The Marshall Plan

 

Duke senior wins scholarship to study genetics.

Photo above: Cambridge bound
Daphne Ezer

Even before arriving at Duke as a freshman, Daphne Ezer '12 had set herself apart. As a high-school student in Norfolk, Virginia, having already done research in computational and mathematical biology, she e-mailed Duke computational biologist Alexander Hartemink '94 about joining his lab.

"I can assure you that's the only time that has ever happened," says Hartemink, the Alexander F. Hehmeyer Associate Professor of computer science and a former Rhodes Scholar.

Little surprise, then, that Ezer is again ahead of the pack. A double-major in biology and computer science, she has won a prestigious Marshall Scholarship to complete two years of graduate study in the United Kingdom. She plans to use her award to pursue a doctoral degree in genetics at the University of Cambridge.

Ezer hopes to use artificial intelligence technologies to "predict the biological impact of a genetic mutation that we have never observed before." She will work with Cambridge researcher Boris Adryan to develop predictive models of how genes are turned on and off.

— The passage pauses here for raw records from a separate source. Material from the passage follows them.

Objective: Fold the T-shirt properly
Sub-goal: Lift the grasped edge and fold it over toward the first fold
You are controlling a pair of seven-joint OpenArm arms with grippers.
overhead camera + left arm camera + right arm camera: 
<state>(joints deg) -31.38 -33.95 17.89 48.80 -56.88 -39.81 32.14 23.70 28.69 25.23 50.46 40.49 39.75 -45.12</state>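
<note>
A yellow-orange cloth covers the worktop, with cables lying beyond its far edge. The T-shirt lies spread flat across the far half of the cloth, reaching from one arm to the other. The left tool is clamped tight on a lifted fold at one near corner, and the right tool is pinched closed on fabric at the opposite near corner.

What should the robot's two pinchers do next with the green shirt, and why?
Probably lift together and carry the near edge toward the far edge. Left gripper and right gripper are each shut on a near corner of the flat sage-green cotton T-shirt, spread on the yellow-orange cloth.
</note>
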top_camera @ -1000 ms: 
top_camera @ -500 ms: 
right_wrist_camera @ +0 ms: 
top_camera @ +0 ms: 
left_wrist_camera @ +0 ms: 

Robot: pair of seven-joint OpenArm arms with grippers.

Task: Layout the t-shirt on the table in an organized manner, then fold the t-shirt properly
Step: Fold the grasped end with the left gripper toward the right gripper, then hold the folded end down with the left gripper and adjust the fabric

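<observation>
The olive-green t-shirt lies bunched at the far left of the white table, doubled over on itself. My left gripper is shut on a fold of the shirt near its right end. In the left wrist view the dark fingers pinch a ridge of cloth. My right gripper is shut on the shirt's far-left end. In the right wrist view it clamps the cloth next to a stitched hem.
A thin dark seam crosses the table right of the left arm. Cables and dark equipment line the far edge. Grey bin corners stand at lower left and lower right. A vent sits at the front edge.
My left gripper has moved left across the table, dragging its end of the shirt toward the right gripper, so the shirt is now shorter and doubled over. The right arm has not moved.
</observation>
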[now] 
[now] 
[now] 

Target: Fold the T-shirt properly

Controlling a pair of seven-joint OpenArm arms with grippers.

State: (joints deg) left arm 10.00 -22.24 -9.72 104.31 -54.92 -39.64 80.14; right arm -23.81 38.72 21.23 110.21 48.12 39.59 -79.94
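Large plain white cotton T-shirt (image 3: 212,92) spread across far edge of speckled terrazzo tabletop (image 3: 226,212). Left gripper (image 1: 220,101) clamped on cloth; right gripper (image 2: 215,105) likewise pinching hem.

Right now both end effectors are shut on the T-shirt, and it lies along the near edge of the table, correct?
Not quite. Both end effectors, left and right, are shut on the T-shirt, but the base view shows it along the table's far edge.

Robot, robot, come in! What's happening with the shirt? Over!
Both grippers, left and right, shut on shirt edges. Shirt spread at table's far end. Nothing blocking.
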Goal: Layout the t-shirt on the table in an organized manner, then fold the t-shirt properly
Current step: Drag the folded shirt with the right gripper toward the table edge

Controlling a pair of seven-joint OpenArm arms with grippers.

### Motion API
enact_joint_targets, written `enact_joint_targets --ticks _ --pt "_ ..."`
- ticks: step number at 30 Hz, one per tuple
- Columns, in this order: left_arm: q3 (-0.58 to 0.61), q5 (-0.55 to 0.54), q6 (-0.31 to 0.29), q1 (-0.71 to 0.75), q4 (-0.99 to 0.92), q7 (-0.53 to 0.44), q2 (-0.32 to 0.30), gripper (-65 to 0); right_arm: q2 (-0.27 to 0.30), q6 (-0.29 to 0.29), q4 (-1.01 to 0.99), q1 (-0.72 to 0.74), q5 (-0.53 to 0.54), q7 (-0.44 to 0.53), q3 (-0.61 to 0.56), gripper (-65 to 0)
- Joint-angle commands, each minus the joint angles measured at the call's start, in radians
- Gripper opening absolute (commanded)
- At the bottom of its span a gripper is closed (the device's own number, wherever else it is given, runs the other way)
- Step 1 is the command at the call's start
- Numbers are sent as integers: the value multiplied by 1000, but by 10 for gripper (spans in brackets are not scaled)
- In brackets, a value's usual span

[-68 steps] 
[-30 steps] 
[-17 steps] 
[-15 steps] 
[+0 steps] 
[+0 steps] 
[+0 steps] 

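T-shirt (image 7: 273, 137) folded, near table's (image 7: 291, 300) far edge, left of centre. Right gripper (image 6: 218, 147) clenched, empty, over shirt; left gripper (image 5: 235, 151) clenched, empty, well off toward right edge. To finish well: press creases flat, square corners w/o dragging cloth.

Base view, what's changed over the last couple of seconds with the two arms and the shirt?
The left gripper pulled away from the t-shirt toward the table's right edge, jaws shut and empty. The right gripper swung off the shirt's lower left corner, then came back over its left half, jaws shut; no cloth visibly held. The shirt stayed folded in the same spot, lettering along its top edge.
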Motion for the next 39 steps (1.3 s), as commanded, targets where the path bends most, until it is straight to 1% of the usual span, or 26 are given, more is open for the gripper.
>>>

At Duke, Ezer was an A.B. Duke Scholar and Faculty Scholar, president of the Duke chapter of the Association for Computing Machinery, an organizer of the 2011 National Undergraduate Bioethics Conference, and a winner in the undergraduate division of the Duke Start-Up Challenge, which promotes student entrepreneurship. She also served as a teaching assistant in computer science and taught English to Tibetans in China.

She says the overseas experience proved valuable in broadening her horizons and strengthening her ability to communicate her work. "Research is only half of the process of science. For science to have any impact, research must be shared with others," she says.